Diver Develops Film From Camera Found At Bottom Of Sea, Freezes Up When He Sees Face
**Note: We are republishing this story, which originally made headlines in May 2014.**
In a heartwarming twist of fate, a camera lost in a 2012 shipwreck off Vancouver Island has been miraculously recovered—memory card intact—two years later. The camera belonged to Vancouver artist Paul Burgoyne, who lost it when his boat, the *Bootlegger*, sank during a 500-kilometer voyage to his summer home in Tahsis, British Columbia.
“I was shocked,” Burgoyne said. “Getting the camera or the photos back—that’s really quite wonderful.”
In May 2014, university students Tella Osler and Beau Doherty, along with diving officer Siobhan Gray from the Bamfield Marine Sciences Centre, discovered the camera 12 meters below the ocean’s surface near Aguilar Point. Marine Ecology professor Isabelle M. Côté noted that the camera had become a mini-ecosystem, hosting sea life on its casing.

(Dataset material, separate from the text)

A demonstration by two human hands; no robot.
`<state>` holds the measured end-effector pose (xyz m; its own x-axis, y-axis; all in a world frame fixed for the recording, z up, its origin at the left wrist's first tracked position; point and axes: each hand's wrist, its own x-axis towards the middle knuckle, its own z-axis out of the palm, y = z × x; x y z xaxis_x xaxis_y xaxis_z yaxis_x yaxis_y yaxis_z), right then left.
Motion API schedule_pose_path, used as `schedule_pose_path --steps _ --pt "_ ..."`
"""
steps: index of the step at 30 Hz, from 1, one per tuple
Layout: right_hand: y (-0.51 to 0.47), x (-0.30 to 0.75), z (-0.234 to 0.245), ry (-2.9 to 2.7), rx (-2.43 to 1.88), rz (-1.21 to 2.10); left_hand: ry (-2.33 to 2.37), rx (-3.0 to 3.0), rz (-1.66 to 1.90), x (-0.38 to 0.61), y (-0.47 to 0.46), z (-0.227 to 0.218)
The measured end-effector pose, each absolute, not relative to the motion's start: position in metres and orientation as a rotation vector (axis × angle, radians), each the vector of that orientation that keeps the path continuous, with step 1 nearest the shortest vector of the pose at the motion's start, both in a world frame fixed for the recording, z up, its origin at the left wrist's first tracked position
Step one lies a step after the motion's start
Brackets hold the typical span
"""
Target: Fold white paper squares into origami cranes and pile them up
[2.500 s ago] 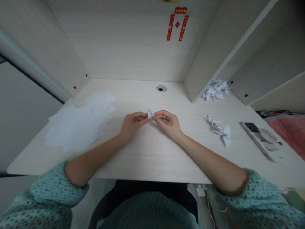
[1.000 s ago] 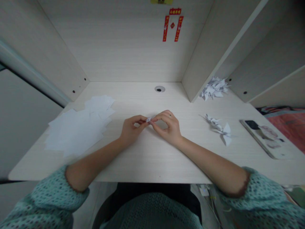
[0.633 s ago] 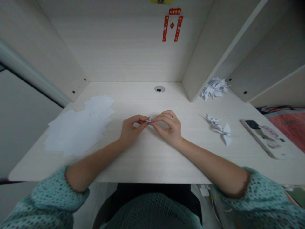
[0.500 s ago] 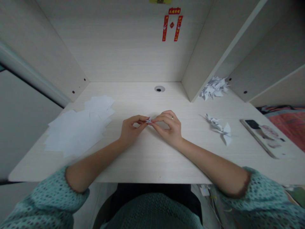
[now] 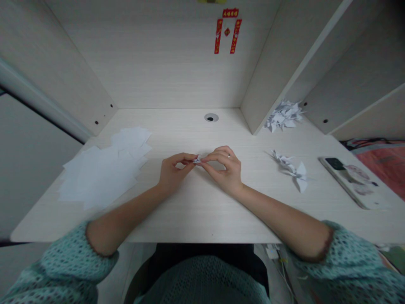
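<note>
Between my two hands is a small folded white paper piece (image 5: 197, 160), pinched from both sides just above the middle of the desk. My left hand (image 5: 176, 171) grips its left side with thumb and forefinger. On its right side, the thumb and fingertips of my right hand (image 5: 225, 169), which wears a ring, are closed on it. The fingertips hide much of the folded paper, so its exact shape cannot be told. Off to the right lie several folded paper cranes (image 5: 289, 168) in a short row.
Loose white paper sheets (image 5: 104, 173) overlap on the left of the desk (image 5: 190, 219). A heap of folded paper (image 5: 284, 116) lies behind the upright divider (image 5: 262, 97). At right is a phone (image 5: 354, 181). A round cable hole (image 5: 211, 118) is near the back panel.
The folded paper shifts very slightly in my fingertips. Both hands keep their pinch in nearly the same place, and the other things stay where they were.
</note>
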<state>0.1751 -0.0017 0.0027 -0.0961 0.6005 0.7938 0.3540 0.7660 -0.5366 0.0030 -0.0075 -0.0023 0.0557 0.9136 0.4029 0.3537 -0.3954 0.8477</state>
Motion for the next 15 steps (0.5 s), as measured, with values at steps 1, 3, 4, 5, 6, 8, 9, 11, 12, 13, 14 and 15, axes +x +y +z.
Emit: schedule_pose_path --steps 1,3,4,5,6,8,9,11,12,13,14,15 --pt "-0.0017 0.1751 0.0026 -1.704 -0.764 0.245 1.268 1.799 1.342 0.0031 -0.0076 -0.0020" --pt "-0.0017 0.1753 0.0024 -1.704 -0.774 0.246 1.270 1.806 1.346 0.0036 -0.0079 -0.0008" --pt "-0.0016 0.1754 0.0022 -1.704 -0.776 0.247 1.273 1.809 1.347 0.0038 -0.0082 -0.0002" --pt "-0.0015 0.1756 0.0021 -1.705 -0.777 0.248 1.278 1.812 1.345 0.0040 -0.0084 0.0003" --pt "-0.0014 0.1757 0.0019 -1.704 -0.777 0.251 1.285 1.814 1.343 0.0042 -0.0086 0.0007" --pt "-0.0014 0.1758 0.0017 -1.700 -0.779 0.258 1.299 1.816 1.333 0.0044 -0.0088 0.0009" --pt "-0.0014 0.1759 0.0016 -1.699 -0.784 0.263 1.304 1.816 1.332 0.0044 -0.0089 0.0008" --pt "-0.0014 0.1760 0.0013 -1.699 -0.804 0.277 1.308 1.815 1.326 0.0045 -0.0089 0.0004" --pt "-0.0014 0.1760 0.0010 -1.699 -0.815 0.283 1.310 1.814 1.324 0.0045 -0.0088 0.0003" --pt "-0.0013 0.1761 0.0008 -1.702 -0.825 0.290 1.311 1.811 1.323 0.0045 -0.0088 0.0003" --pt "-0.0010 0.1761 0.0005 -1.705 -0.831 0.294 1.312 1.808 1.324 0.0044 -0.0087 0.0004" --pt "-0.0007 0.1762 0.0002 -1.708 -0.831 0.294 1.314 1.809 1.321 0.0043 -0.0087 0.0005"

Even more astonishing was the survival of the Lexar Platinum II 8 GB memory card. Côté posted a recovered family photo online in hopes of finding its owner. Remarkably, a Bamfield coast guard member who had rescued Burgoyne during the original shipwreck recognized him in the image—leading to the long-awaited reunion.

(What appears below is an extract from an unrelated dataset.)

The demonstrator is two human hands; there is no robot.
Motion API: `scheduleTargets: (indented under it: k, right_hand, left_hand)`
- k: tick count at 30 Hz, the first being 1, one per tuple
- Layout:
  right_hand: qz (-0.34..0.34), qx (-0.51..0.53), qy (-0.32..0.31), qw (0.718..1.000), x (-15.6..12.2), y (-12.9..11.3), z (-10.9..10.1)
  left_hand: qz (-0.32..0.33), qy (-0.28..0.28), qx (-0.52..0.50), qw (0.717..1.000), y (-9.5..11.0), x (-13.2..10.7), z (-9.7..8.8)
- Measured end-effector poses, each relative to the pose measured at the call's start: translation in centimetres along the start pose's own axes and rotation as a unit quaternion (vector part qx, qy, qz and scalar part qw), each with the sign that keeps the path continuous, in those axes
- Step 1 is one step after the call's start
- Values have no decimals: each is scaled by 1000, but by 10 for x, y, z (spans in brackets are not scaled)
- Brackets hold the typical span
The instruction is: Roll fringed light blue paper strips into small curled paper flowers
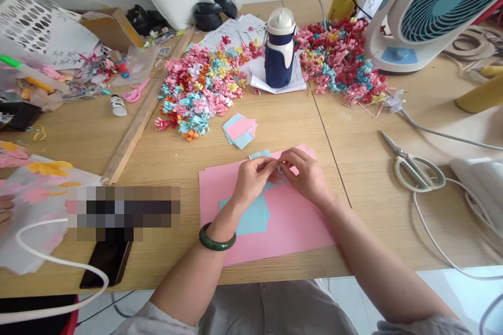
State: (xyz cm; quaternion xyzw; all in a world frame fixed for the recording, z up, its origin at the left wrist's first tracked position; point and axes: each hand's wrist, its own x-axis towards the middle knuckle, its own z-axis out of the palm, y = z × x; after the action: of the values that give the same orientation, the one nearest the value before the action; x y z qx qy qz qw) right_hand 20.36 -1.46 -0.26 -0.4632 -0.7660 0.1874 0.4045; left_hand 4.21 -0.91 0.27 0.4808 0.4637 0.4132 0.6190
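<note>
My left hand (255,180) and my right hand (304,172) meet above a large pink paper sheet (298,230). Their fingertips pinch a small light blue paper strip (279,167), mostly covered by the fingers. Light blue paper pieces (251,218) lie on the pink sheet under my left wrist. Just beyond the hands, a folded light blue piece (260,154) rests at the sheet's far edge. Farther off is a small stack of pink and blue paper squares (239,130). A green bangle circles my left wrist.
Heaps of curled paper flowers (204,86) surround a blue and white bottle (280,49). Scissors (418,167) and a fan (436,15) stand right. A wooden strip (135,128) and dark phone (108,261) lie left; another person's fingers show at the left edge.
</note>
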Motion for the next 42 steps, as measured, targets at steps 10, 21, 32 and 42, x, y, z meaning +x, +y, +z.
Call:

Burgoyne, reflecting on the ordeal, recalled moments before the wreck, the unexpected chaos, and the precious images lost to the sea—photos of family, a ceremony scattering his parents’ ashes, and footage of turbulent waters.
“It’s incredible,” he said. “That tiny card held onto everything.”
This recovery is not just a testament to technological resilience—but to the enduring power of memory, luck, and human connection beneath the waves.